2

İman etmemiş bir kimsenin hayrı olur mu?


  • Oluşturulma Tarihi : 12.12.2014 05:42
  • Güncelleme Tarihi :
İman etmemiş bir kimsenin hayrı olur mu?

 Kişi, Allah'a ve onun gönderdiği dine ve imanın esaslarına inanmadıkça Müslüman sayılmaz. İman olmadığından da yaptığı ibadetlerin ve hayırlı hizmetlerin sevabına erişemez.

      İmanı olmayan kimse ahirette sevap almamakla beraber, yaptığı bir takım iyi hizmetlerden ve davranışlardan dolayı bu dünyada bir takım mükafatlar görebilir. Zengin olmak, evlat sahibi olmak, sağlıklı bir yaşam gibi.

 Kişi ölmeden önce malının ne kadarını vasiyet edebilir?

Kişinin ölümünden sonra yerine getirilmek üzere yapacağı vasiyet malının üçte birini aşmamalıdır. Yani bir kimse ancak malının üçte birini vasiyet edebilir. Fazlasını vasiyet etmesinin geçerliliği varislerinin iznine bağlıdır.

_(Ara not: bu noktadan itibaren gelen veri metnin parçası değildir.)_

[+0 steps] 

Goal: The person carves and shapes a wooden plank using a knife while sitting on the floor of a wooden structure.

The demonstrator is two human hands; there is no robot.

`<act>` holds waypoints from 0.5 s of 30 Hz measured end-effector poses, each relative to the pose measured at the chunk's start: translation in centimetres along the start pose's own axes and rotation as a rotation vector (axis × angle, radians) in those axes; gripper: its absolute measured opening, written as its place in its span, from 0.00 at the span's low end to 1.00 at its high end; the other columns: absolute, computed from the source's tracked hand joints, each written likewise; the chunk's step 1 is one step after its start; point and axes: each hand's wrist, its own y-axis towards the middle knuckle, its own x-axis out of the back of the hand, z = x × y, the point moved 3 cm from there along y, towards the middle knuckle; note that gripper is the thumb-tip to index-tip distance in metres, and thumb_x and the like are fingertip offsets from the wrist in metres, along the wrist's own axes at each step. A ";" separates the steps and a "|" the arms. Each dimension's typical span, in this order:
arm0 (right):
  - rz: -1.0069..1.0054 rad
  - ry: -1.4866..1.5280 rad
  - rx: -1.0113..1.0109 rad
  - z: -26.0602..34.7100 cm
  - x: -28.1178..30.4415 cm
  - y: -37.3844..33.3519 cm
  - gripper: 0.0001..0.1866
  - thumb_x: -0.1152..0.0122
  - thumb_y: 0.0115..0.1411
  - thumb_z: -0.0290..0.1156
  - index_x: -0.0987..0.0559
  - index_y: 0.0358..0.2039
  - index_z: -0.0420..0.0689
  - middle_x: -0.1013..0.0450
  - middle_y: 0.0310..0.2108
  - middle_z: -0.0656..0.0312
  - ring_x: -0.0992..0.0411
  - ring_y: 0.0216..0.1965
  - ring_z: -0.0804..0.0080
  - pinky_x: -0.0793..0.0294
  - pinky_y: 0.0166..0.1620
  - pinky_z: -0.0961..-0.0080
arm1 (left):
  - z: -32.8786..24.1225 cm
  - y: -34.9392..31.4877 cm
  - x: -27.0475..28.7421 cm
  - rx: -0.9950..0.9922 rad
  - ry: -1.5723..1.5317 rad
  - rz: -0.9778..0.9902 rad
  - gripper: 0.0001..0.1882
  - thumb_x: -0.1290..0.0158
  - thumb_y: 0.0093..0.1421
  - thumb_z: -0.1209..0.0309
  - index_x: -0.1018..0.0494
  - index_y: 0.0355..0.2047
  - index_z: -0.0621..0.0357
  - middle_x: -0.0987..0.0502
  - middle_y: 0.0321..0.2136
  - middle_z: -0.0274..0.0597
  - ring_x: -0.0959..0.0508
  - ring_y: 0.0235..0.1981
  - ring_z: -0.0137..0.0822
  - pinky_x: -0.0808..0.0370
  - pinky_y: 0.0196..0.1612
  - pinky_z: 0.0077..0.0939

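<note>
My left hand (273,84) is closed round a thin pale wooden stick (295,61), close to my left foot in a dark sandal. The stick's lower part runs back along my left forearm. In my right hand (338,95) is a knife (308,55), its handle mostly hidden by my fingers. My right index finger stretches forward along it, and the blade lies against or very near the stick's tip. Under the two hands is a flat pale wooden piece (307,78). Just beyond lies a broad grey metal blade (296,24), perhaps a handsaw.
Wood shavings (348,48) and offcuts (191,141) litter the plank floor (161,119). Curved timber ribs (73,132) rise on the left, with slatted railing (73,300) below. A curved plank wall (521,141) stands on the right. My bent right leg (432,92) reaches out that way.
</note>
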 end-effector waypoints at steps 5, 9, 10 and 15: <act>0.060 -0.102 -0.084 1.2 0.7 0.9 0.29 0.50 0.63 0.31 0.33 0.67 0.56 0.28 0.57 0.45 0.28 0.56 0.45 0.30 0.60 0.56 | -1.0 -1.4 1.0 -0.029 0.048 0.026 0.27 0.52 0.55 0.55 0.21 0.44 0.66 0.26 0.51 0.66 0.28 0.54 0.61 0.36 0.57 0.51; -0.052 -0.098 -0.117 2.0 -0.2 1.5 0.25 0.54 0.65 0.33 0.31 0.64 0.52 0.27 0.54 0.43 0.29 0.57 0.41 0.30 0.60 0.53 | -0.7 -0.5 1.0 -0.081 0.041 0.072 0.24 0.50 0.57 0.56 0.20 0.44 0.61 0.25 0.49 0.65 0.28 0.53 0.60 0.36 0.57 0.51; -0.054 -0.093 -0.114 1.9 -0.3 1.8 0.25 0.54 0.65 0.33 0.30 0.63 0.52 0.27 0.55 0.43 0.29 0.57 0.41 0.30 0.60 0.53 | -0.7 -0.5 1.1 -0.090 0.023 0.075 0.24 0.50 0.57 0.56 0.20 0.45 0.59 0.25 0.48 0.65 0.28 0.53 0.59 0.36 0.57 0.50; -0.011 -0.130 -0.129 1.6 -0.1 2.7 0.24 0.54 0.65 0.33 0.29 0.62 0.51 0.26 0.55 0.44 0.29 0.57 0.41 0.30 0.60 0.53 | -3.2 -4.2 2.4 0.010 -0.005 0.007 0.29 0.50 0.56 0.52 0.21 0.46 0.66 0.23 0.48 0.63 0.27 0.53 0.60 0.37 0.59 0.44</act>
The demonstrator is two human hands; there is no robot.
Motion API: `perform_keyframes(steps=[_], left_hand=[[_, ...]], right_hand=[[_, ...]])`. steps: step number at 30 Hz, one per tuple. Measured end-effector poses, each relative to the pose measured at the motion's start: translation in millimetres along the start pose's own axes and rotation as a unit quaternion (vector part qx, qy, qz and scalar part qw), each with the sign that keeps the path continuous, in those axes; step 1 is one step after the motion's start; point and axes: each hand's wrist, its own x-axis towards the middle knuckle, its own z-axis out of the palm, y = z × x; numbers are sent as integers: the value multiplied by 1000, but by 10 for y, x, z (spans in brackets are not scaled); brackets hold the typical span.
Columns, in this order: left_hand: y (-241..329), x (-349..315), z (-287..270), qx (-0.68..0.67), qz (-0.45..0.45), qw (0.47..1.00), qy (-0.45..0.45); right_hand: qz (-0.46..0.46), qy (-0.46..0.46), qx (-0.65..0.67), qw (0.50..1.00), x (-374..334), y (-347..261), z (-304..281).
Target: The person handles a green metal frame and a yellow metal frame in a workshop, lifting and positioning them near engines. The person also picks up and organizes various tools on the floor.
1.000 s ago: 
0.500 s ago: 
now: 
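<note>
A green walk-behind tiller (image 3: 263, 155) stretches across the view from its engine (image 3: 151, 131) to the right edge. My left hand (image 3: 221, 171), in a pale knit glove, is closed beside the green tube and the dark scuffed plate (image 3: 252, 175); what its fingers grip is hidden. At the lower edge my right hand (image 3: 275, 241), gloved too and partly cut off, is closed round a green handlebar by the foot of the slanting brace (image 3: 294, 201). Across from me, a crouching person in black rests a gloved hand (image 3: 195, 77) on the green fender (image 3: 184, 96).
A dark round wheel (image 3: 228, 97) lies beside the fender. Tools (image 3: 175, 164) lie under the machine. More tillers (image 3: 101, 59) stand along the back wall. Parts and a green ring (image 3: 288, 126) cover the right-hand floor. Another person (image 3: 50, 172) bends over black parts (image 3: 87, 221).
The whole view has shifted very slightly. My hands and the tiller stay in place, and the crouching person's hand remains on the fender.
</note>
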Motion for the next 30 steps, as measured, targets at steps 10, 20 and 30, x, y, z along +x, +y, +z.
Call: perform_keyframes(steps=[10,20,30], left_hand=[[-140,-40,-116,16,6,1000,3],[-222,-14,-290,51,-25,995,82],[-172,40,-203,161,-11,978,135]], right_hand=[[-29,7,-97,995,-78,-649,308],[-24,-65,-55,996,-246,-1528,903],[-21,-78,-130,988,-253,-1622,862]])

Bu anlamda İslam fıkıhçıları, vasiyet konusunda şu hükmü tespit etmişlerdir: 'Malın üçte birinden azını vasiyet etmek müstahaptır. Bu vasiyet edenin ister fakir, ister zengin olmasına bağlı bir sınırlama değildir. Herkes için geçerli olan bir istihbab kapısıdır. Onun için akraba bağlarının zarar görmesi için bir malı vasiyet edecek kimse bu ilkelere bağlı kalarak malının üçte birini veya daha azını vasiyet etmesi dini anlamda daha uygun bir davranış olur.

İstiğfar duası nedir?

İstiğfar, işlenilen günahlardan ve hatalardan dolayı Allah’tan af ve mağfiret niyaz etmek demektir.

Kur’an-ı Kerîm’de işledikleri kötülüklerden pişman olup tövbe-istiğfarda bulunanlar övülmektedir. Nitekim bu hususta mealen şöyle buyrulmaktadır: “Ve onlar çirkin bir günah işledikleri, yahut nefislerine zulmettikleri zaman Allah'ı hatırlayarak hemen günahlarının bağışlanmasını dilerler. Allah'tan başka günahları kim bağışlayabilir? Bir de onlar, bile bile, işledikleri (günah) üzerinde ısrar etmezler.” (Âl-i İmrân, 135).

Kur’an-ı Kerim’de, “istiğfar duası” adında özel bir dua yoktur. Ancak içeriği bakımından “istiğfar” anlamı taşıyan pek çok dua vardır.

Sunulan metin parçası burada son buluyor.